TASK TO COMPLETE =>
Where a picture occurs in the data, omit it, and copy all remaining data exactly.

MATERIAL PROVIDED =>
·····
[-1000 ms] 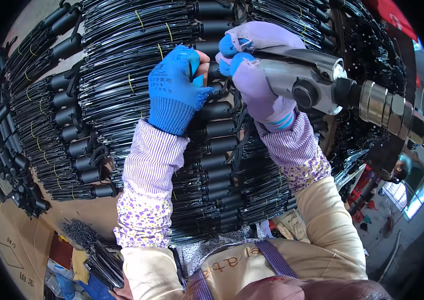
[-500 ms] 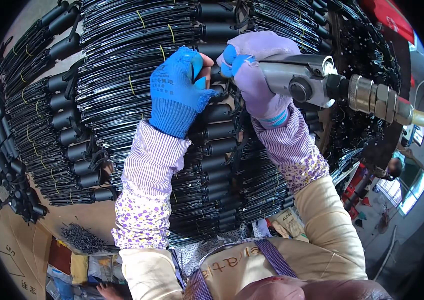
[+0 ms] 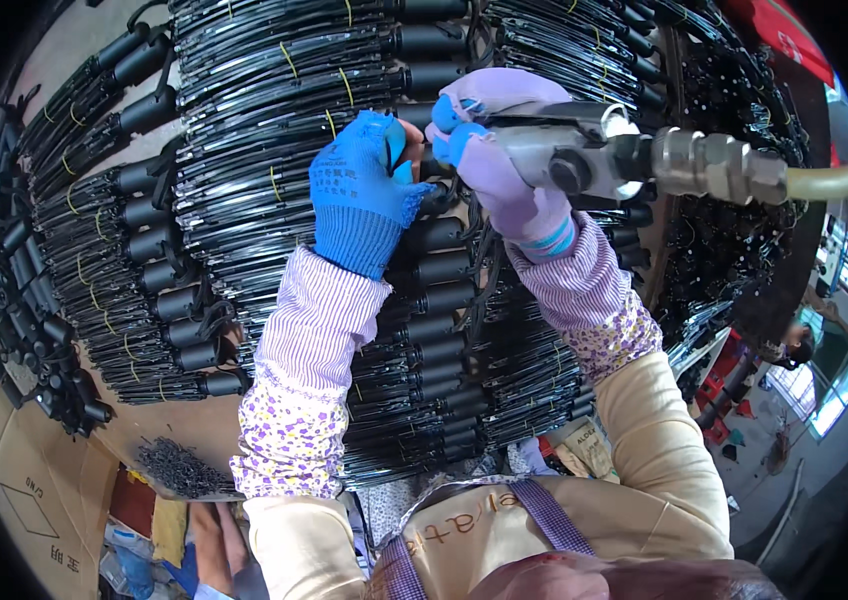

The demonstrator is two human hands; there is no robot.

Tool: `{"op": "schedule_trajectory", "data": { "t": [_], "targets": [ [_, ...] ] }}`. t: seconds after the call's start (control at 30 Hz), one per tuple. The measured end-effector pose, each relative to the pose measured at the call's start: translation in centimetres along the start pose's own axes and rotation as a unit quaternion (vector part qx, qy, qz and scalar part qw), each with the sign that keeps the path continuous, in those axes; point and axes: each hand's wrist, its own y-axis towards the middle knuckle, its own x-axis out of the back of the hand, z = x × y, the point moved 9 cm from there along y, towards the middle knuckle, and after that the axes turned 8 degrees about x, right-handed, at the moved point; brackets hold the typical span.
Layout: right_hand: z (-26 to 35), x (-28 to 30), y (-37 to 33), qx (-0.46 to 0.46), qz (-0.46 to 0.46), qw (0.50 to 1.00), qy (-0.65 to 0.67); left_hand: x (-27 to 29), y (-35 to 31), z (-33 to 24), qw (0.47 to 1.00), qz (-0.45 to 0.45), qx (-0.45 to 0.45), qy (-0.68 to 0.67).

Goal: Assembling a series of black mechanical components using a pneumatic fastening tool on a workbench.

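My left hand, in a blue knit glove with bare fingertips, is curled closed round the handle end of a black folding umbrella frame; the held part is mostly hidden under my fingers. My right hand, in a lilac glove with blue tape on the fingers, grips a silver air tool. A metal coupling and a pale hose run from the tool to the right. Its front end is hidden by my right fingers, close beside my left hand. Rows of umbrella frames with black handles lie beneath both hands.
Loose black handles heap at the far left. Small black parts pile on the brown board. A cardboard box stands at the lower left, near another person's bare limbs. Another person shows at the right.
The air tool has swung slightly, its hose end moving up and a little left. My left hand has shifted slightly right and down. More of another person's limbs shows at lower left.
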Motion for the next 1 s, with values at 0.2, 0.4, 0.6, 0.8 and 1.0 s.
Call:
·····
TASK SOLUTION =>
[-1000 ms] 
[-500 ms] 
[+0 ms] 

The demonstrator is two human hands; there is no robot.

Tool: `{"op": "schedule_trajectory", "data": { "t": [_], "targets": [ [_, ...] ] }}`. t: seconds after the call's start (control at 30 Hz), one per tuple. The measured end-effector pose, each relative to the pose measured at the call's start: translation in centimetres along the start pose's own axes and rotation as a unit quaternion (vector part qx, qy, qz and scalar part qw), each with the sign that keeps the path continuous, in those axes; point and axes: each hand's wrist, its own y-axis towards the middle knuckle, its own x-axis out of the back of the hand, z = x × y, the point moved 9 cm from there along y, towards the middle knuckle, and after that the axes turned 8 degrees about x, right-handed, at the moved point; brackets hold the typical span.
Layout: right_hand: z (-26 to 35), x (-28 to 30), y (-37 to 33), qx (-0.46 to 0.46), qz (-0.46 to 0.46), qw (0.50 to 1.00), qy (-0.65 to 0.67); left_hand: x (-27 to 29), y (-35 to 31), z (-33 to 24), qw (0.47 to 1.00), qz (-0.45 to 0.45), qx (-0.45 to 0.45), qy (-0.68 to 0.67).

Goal: Assembling a series of black mechanical components using a pneumatic fastening tool on a workbench.

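My left hand, in a blue knit glove with bare fingertips, is curled closed round the handle end of a black folding umbrella frame; the held part is mostly hidden under my fingers. My right hand, in a lilac glove with blue tape on the fingers, grips a silver air tool. A metal coupling and a pale hose run from the tool to the right. Its front end is hidden by my right fingers, close beside my left hand. Rows of umbrella frames with black handles lie beneath both hands.
Loose black handles heap at the far left. Small black parts pile on the brown board. A cardboard box stands at the lower left, near another person's bare limbs. Another person shows at the right.
The air tool has swung slightly, its hose end moving up and a little left. My left hand has shifted slightly right and down. More of another person's limbs shows at lower left.
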Motion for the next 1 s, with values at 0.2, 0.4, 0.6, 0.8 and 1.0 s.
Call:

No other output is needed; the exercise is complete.